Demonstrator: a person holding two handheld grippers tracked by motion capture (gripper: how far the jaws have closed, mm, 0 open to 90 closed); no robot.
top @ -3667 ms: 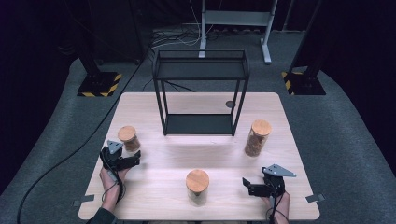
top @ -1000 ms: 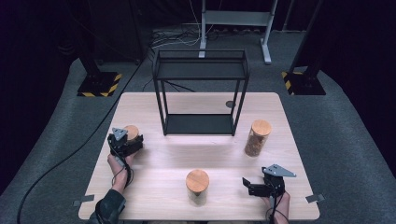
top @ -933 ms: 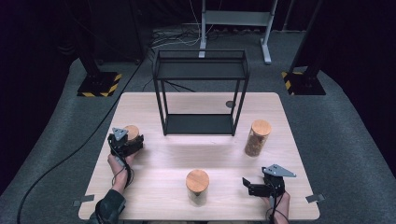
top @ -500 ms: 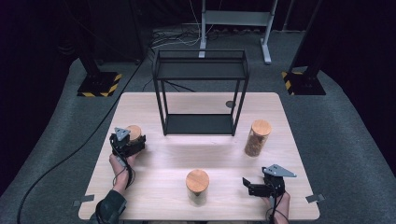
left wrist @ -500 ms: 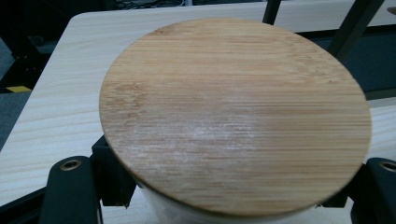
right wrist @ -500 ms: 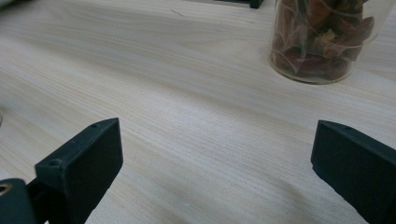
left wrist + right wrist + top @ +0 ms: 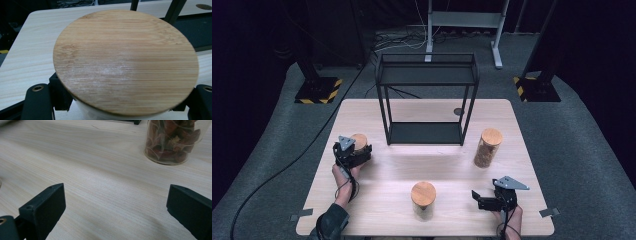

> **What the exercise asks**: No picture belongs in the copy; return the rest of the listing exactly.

> **Response area**:
Demonstrator: a person holding two handheld grippers tracked by motion capture (gripper: how far the jaws have closed, mm, 0 open to 90 closed); no robot.
top @ -3667 ms: 
top @ -1000 ms: 
top @ -933 ms: 
top @ -500 ms: 
left wrist @ -500 ms: 
right wrist @ -500 ms: 
left wrist + right wrist + top @ +0 ms: 

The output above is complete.